[What you will do]
Only the lines from the top of the data through the line with "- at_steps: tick" should be repeated, each exactly as written.

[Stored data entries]

------------------------------

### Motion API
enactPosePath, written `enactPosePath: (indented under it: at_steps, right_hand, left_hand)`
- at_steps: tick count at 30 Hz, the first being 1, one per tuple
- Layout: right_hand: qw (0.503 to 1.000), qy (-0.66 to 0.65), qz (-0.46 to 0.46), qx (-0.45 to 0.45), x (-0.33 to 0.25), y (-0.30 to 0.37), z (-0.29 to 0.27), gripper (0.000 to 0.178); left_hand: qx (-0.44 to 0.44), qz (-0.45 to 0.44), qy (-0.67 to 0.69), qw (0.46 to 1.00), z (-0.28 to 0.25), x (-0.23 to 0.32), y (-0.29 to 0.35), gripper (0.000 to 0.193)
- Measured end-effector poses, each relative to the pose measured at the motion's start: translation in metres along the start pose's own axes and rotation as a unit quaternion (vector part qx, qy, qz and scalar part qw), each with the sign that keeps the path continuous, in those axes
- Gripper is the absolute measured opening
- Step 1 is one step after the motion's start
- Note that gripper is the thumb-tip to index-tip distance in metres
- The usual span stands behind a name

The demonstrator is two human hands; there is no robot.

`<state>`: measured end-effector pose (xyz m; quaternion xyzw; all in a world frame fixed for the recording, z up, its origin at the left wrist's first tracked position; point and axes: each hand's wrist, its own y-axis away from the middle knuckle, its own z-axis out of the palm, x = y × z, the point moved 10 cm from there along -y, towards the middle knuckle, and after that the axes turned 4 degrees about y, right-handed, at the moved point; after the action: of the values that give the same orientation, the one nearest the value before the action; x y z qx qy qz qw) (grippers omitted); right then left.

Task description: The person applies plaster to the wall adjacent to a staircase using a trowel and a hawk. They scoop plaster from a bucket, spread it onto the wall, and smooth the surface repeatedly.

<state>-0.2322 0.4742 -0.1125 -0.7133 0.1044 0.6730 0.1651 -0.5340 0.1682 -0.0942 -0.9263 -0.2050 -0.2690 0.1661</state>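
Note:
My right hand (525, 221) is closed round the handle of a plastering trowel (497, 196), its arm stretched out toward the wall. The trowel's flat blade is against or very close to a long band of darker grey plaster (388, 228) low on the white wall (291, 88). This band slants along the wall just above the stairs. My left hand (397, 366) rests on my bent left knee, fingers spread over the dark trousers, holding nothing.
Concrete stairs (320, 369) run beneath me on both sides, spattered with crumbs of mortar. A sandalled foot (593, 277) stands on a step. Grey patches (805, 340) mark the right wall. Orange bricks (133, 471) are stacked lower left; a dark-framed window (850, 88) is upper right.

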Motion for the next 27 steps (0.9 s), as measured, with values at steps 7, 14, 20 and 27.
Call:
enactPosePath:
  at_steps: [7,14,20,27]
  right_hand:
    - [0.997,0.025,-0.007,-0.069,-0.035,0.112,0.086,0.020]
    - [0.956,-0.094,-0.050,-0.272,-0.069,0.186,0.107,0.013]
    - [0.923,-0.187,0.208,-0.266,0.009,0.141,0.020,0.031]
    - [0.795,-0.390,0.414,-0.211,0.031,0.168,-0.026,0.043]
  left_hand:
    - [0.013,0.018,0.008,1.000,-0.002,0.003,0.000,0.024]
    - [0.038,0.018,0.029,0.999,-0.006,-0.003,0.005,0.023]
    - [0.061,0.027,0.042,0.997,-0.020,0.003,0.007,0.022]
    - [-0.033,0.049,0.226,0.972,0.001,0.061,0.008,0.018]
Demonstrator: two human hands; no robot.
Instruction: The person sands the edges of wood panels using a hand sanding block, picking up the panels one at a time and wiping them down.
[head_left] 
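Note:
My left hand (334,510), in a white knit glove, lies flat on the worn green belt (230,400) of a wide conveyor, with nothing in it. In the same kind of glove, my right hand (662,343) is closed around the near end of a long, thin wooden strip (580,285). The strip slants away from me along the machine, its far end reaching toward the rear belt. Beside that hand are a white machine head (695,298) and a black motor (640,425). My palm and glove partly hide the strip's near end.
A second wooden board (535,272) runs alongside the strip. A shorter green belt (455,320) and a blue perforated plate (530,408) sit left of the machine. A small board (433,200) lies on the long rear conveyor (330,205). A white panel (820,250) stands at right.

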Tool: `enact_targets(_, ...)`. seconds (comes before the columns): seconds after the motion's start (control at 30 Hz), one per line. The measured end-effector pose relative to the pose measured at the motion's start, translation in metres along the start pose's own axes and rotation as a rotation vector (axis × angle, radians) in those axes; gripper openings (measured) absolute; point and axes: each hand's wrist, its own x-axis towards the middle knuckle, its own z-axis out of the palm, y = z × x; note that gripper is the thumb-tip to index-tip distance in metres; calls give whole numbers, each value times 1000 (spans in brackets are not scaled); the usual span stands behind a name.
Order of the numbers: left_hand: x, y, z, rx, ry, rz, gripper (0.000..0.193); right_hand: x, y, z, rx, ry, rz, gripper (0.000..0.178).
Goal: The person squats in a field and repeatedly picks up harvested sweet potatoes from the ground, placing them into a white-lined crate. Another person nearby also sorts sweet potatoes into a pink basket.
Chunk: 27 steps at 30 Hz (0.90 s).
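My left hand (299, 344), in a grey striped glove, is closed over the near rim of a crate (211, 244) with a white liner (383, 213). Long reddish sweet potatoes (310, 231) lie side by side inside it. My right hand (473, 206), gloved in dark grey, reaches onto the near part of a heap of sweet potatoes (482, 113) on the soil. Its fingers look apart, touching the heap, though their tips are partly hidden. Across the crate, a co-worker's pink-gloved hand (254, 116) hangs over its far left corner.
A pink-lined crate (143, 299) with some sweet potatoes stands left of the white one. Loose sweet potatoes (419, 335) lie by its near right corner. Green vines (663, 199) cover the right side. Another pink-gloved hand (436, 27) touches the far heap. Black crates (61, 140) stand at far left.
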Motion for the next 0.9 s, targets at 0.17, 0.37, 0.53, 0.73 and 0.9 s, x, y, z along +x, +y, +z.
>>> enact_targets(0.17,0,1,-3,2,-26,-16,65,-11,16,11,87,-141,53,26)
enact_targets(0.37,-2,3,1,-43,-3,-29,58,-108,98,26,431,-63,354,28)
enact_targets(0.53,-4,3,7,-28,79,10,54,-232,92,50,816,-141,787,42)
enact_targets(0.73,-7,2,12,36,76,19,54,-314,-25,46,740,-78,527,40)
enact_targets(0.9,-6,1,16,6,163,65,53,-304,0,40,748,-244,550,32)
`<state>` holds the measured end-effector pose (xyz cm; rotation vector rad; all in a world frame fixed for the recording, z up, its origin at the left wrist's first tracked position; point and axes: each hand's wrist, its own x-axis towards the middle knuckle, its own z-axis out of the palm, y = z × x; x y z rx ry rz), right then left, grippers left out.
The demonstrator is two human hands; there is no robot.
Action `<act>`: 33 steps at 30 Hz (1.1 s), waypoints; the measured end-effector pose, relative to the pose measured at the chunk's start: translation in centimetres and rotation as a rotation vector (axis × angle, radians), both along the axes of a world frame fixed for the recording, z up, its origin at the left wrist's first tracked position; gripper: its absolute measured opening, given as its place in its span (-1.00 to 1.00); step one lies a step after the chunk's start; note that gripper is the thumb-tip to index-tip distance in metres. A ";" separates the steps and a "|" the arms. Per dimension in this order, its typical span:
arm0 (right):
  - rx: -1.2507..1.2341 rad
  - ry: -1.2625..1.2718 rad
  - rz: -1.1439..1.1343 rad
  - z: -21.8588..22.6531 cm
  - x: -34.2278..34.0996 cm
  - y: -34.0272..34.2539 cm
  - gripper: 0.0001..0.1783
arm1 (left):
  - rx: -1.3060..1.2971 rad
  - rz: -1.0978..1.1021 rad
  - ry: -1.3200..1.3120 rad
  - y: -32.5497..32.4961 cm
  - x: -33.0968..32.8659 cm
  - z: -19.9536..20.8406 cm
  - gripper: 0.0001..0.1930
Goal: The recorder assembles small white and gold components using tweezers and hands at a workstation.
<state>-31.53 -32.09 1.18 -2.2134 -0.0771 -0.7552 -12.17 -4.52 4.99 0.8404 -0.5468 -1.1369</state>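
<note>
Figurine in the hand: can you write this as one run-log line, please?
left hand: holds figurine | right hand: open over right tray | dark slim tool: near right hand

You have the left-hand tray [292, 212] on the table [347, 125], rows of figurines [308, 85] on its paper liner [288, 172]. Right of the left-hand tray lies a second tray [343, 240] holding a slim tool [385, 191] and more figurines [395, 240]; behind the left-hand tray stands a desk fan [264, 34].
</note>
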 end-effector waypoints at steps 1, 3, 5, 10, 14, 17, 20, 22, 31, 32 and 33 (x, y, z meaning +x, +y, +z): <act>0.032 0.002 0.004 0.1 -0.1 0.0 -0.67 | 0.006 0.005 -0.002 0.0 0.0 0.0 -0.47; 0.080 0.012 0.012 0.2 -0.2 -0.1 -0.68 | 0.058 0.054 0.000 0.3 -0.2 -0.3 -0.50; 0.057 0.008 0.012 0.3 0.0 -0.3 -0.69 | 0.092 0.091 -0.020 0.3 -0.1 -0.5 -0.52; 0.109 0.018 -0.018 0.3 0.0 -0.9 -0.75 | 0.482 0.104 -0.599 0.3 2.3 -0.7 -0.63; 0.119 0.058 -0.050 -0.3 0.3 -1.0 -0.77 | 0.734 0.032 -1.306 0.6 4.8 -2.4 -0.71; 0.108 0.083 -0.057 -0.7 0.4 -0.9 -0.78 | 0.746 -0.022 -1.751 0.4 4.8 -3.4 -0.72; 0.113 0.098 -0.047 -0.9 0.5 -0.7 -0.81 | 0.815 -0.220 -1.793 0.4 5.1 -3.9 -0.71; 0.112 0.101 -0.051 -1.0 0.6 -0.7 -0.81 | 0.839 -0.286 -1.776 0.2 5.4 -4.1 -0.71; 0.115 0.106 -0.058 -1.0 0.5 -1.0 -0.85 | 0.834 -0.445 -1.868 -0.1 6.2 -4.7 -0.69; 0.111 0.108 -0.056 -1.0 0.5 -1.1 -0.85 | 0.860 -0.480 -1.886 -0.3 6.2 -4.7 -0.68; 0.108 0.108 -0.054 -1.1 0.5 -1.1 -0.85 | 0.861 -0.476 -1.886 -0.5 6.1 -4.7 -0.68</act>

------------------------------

[Exercise result]
### Motion API
enactPosePath, written `enactPosePath: (indented under it: at_steps, right_hand, left_hand)`
- at_steps: tick count at 30 Hz, the first being 1, one per tuple

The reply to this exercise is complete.